Debbie Harry (Blondie), con más de medio centenar de films, los raperos Ice T, Ice Cube y Queen Latifah, la incombustible Madonna (que también ha dirigido), Patsy Kensit (Eight Wonder), Meat Loaf, Cher, Adam Ant, Chris Isaak, Kris Kristofferson, Jon Bon Jovi o Sting son otros de los que se han tomado más o menos en serio sus trayectorias actorales, al igual que los franceses Johnny Hallyday, Jacques Dutronc, Serge Gainsbourg y Vanessa Paradis. Aunque ninguno tanto como Mark Whalberg, que comenzó su carrera artística grabando discos de rap bajo el nombre de Marky Mark, pero a principios de los noventa decidió centrarse en el cine, donde se ha labrado una sólida reputación que incluye dos nominaciones al Oscar.

PROBAR NO CUESTA NADA

Muchos otros nunca se plantearon iniciar una carrera como actores, pero no le hicieron ascos a ponerse ante la cámara cuando se lo pidieron. Por ejemplo, Kevin Ayers, que protagonizó la española Percusión (Josetxo San Mateo, 1980). O PJ Harvey, que aceptó el papel de una moderna María Magdalena en The Book of Life (Hal Hartley, 1998). A Jimmy Cliff, por su parte, le bastó una película, la seminal Caiga quien caiga (The Harder They Come, Perry Henzel, 1972), para convertirse en una gran estrella del reggae. Otros, como Whitney Houston, Roland Gift (Fine Young Cannibals) o Art Garfunkel, probaron unas cuantas veces y finalmente lo dejaron. Y los hay que se han pasado la vida haciendo apariciones especiales o breves cameos, como Alice Cooper o Iggy Pop, que incluso protagonizó la española Atolladero (Óscar Aibar, 1995) y hasta rodó un video para apoyar una campaña de crowdfunding de Dario Argento.

¿Y en España? Pues también. Además de los artistas de la canción que participaron en películas con la intención de promocionar sus carreras, desde los años sesenta el fenómeno también ha tenido episodios señalados en nuestro país, empezando por la pareja Pili y Mili, que apareció en ocho films.

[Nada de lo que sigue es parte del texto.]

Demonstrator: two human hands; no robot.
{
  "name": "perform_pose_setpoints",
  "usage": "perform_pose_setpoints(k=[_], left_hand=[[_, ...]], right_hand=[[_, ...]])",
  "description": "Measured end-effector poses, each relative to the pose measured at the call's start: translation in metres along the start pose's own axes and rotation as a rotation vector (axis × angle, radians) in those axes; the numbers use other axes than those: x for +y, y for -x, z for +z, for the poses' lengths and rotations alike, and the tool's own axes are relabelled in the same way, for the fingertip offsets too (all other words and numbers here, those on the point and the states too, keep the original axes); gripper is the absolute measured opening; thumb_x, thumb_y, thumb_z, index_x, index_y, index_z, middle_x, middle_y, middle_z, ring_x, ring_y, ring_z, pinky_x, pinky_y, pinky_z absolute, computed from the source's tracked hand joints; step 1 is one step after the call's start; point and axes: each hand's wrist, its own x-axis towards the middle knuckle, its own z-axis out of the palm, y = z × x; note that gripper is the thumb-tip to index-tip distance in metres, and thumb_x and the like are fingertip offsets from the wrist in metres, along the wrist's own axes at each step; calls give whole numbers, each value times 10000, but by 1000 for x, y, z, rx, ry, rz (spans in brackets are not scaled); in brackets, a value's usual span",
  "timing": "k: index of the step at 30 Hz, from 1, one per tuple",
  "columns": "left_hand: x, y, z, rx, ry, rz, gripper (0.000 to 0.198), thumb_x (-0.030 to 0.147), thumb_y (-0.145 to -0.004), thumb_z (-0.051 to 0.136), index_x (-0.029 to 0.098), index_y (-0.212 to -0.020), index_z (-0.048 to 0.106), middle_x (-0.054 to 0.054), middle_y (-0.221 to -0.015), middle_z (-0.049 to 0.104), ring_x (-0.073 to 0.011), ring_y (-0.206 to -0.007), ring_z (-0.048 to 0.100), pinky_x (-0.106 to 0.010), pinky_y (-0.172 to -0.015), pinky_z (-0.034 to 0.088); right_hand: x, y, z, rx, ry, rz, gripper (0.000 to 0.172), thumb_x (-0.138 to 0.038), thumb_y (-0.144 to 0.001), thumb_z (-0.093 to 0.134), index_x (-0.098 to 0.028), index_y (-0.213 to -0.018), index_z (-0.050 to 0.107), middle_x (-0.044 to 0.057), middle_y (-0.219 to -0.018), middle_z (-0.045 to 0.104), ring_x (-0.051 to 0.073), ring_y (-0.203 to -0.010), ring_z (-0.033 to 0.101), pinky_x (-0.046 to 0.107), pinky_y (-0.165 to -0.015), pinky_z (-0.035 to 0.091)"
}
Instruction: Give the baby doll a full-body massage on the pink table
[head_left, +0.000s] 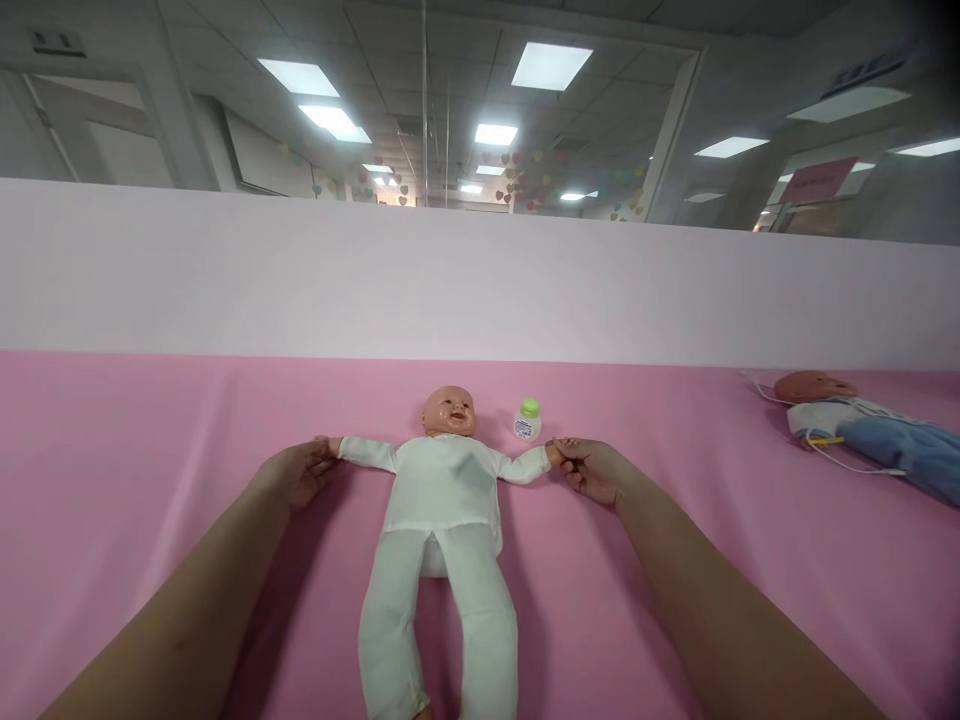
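Observation:
A baby doll (446, 490) in a white top and white trousers lies face up on the pink sheet, its legs toward me and its arms spread to both sides. My left hand (301, 472) is closed on the doll's hand at the left. On the other side, my right hand (596, 470) pinches the doll's other hand. Close to my right hand, beside the doll's head, stands a small clear bottle (527, 422) with a green cap and a printed label.
At the far right a second doll (885, 430) in blue and white clothing lies on the pink sheet (150, 420), with a white cord and a yellow item on it. A white panel (480, 290) rises behind the sheet, with glass above it.

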Motion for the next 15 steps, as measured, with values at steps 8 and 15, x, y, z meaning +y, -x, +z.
perform_pose_setpoints(k=[8,15], left_hand=[[-6,1,0,76,-241,122,156,205,-745,777,184,-890,721,-63,-856,747,-184,-676,691,-238,-513,515],[-10,-11,0,83,-180,124,88,162,-843,649,148,-768,693,-39,-706,684,-139,-599,627,-217,-532,523]], right_hand=[[3,6,12,74,102,-60,237,-393,-861,724,-162,-894,680,-20,-653,515,82,-516,372,212,-455,271],[6,-1,12,195,147,-109,182,-317,-802,748,-167,-846,655,-20,-638,524,77,-503,329,225,-456,228]])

Miguel Bosé, Javier Gurruchaga o Coque Malla han sido habituales ante la cámara (en el caso de Bosé, también en cintas de producción francesa e italiana), y no hay que olvidar que Alaska fue una de las protagonistas de Pepi, Luci, Bom y otras chicas del montón (1980), el debut de Pedro Almodóvar, o que Albert Pla tuvo un papel destacado en A los que aman (Isabel Coixet, 1998).

Pero el caso más delirante, sin duda, fue el de Marta Sánchez, a quien bastó un solo título para pasar a la historia del disparate cinematográfico. ¿O es que ya nadie se acuerda de Supernova (Juan Miñón, 1992)? Se anunció como "la primera y última película de Marta Sánchez", jugando con el doble sentido de la frase, pero la profecía no pudo ser más acertada. Por suerte para todos.